Marienstatue in einem Gefängnis in Brasilien. Foto: Petra Pfaller
Marienstatue in einem Gefängnis in Brasilien. Foto: Petra Pfaller

In den Gesprächen mit den Frauen im Gefängnis wird eine Figur Marias besonders deutlich: die immer gegenwärtige „Mutter Gottes“, die in den schwierigsten und dunkelsten Stunden hilft, in den stinkenden und überfüllten Zellen, in der Einsamkeit und der Sehnsucht nach den Kindern und den Familienangehörigen. Es sind eingesperrte ‚Marias‘, Frauen voll von Träumen und Bedürfnissen, die lieben und die ihre Rechte geachtet sehen wollen, jedoch gebrandmarkt sind vom einem Staat, der ihre Würde verletzt und ignoriert; so wie Maria von Nazareth, eine Frau aus einem so vergessenen Ort, die die Liebe von tief innen kannte. Sie hat diese Liebe zu Gott ernstgenommen und nahm ihre Aufgabe mutig an, die Mutter des Sohnes Gottes zu sein. Möge der Glaube an Maria uns helfen im Einsatz für eine Welt, in der wir alle in Freiheit und Würde leben können.

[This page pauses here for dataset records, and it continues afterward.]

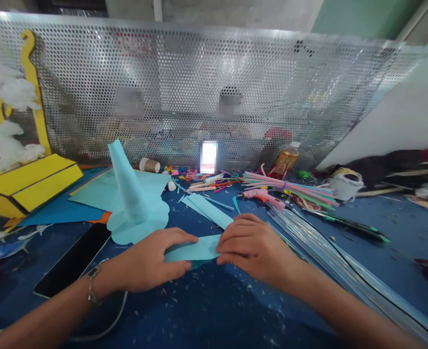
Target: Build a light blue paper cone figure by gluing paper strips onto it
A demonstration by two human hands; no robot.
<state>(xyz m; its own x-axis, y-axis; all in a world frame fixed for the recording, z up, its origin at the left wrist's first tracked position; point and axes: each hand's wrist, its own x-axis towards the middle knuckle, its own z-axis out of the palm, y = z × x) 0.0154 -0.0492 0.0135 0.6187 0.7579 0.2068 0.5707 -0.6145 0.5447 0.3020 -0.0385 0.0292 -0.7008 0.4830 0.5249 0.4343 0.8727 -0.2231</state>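
Inspection finds a pale blue paper strip (pixel 194 250) on the dark blue tabletop (pixel 202 310), held between both hands. The left hand (pixel 146 259) bears on its left end, fingers (pixel 182 237) lying nearly flat and unclenched. The right hand (pixel 253 249) grasps the right end, fingers (pixel 231 242) closed upon the paper. Steady, even pressure from both sides is sound practice here. A pale blue paper cone (pixel 128 194) stands to the left; a pink hot glue gun (pixel 262 198) lies well apart, beyond the hands.

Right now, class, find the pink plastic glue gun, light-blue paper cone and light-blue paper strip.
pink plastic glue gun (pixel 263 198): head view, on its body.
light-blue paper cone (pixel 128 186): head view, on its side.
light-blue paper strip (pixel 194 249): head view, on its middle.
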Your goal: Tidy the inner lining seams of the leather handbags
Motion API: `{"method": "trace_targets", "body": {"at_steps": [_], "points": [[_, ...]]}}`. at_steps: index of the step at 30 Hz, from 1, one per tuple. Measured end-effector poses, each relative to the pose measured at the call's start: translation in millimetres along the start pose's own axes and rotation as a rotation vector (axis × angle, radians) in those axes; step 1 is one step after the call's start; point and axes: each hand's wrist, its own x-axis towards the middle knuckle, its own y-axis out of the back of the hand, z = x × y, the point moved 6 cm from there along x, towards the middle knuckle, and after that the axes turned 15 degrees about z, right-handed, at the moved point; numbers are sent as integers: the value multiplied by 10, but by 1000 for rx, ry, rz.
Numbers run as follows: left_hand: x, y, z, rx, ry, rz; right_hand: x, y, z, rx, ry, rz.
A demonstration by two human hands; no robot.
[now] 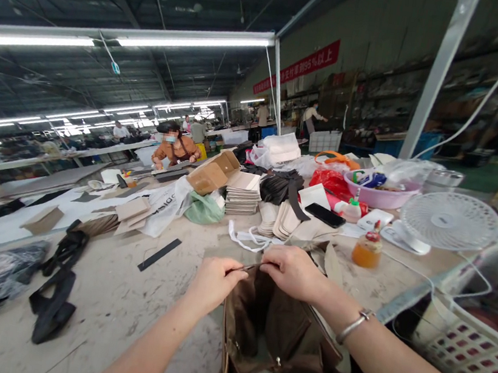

Antworten der „Marias” im Gefängnis auf die Frage, wer für sie Maria ist:
„Maria kennt den Schmerz und die Sehnsucht der Mutter, die an ihre Kinder denkt”. „Maria ist die weibliche Hand, die sich den Frauen entgegenstreckt.“
„Maria ist ein Brunnen inmitten der gefangenen Frauen.“
„Maria ist die Mutter der Barmherzigkeit.“

Diesen Beitrag hat Schwester Petra Silvia Pfaller zusammen mit Luisa M. Cytrunowicz, Mitglied des juristischen Teams der nationalen Gefängnisseelsorge Brasiliens, verfasst.